The letter, which reveals that Blue Origin has 3,600 employees in six U.S. states and multiple countries, also suggests there are diversity issues among the staff: “The workforce dedicated to establishing this future ‘for all’ is mostly male and overwhelmingly white. One-hundred percent of the senior technical and program leaders are men.”
That lack of diversity, it continues, translates into a culture of rampant sexism. If that wasn’t bad enough, the employees also allege that Blue Origin isn’t overly concerned with its industrial processes’ impact on the environment, and that its corporate culture emphasizes speed and cost savings over quality and employee burnout: “Internally, many of us did not see leadership invest in prioritizing sound systems engineering practices.

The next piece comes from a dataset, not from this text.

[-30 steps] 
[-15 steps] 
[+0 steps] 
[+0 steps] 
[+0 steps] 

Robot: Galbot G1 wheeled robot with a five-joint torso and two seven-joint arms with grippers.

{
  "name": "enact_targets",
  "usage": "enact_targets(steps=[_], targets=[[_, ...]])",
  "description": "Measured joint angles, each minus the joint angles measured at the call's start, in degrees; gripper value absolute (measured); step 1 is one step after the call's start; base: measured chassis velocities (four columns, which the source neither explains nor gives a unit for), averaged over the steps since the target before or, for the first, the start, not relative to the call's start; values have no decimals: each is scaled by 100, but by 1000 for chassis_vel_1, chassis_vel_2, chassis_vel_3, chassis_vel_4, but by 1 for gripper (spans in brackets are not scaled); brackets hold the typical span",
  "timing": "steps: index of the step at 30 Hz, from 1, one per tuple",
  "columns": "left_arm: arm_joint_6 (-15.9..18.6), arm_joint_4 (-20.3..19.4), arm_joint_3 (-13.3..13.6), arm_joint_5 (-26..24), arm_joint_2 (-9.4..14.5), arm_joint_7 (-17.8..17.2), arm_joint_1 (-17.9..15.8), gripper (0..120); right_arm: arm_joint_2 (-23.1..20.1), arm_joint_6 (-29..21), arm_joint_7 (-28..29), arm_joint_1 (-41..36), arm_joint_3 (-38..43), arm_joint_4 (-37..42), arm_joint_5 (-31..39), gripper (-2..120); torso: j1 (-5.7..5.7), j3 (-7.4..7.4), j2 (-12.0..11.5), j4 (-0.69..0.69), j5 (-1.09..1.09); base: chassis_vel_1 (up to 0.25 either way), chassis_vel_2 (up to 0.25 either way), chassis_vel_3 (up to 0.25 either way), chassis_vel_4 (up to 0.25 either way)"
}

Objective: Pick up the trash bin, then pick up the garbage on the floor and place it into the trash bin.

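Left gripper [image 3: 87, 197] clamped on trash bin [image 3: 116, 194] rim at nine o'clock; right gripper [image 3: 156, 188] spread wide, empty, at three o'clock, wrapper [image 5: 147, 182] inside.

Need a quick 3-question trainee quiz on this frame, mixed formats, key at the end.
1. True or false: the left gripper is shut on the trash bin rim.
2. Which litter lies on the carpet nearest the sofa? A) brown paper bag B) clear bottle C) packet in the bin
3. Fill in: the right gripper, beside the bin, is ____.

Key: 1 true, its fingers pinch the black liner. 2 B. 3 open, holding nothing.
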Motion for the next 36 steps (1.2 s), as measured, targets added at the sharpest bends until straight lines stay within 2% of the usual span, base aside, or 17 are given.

Systems engineering products were created for New Shepard [Blue Origin’s rocket] after it was built and flying, rather than in the design phase; this impacted verification efforts.”
A spokesperson from Blue Origin told Business Insider that the company would investigate the claims, and that it has a zero-tolerance policy toward harassment.
Earlier this year, CNBC reported that roughly a dozen prominent engineers had left Blue Origin over the past several months, with some migrating to SpaceX and other spaceflight companies. At the time, Blue Origin retorted that it was on track to hire 650 more employees in 2021, including leadership roles in manufacturing, quality, and engineering.
SpaceX, which is run by Tesla CEO Elon Musk, has devoted its existence to big tasks such as building reusable rockets and launching satellites into orbit. Meanwhile, Blue Origin’s short-term goal seems to be space tourism (according to reports, it’s sold $100 million in tickets for future launches like the one Bezos took). If Blue Origin wants to fulfill Bezos’s wish to lift humans off Earth and onto floating space colonies, it will need all the talent it can get—and a culture where that talent feels supported.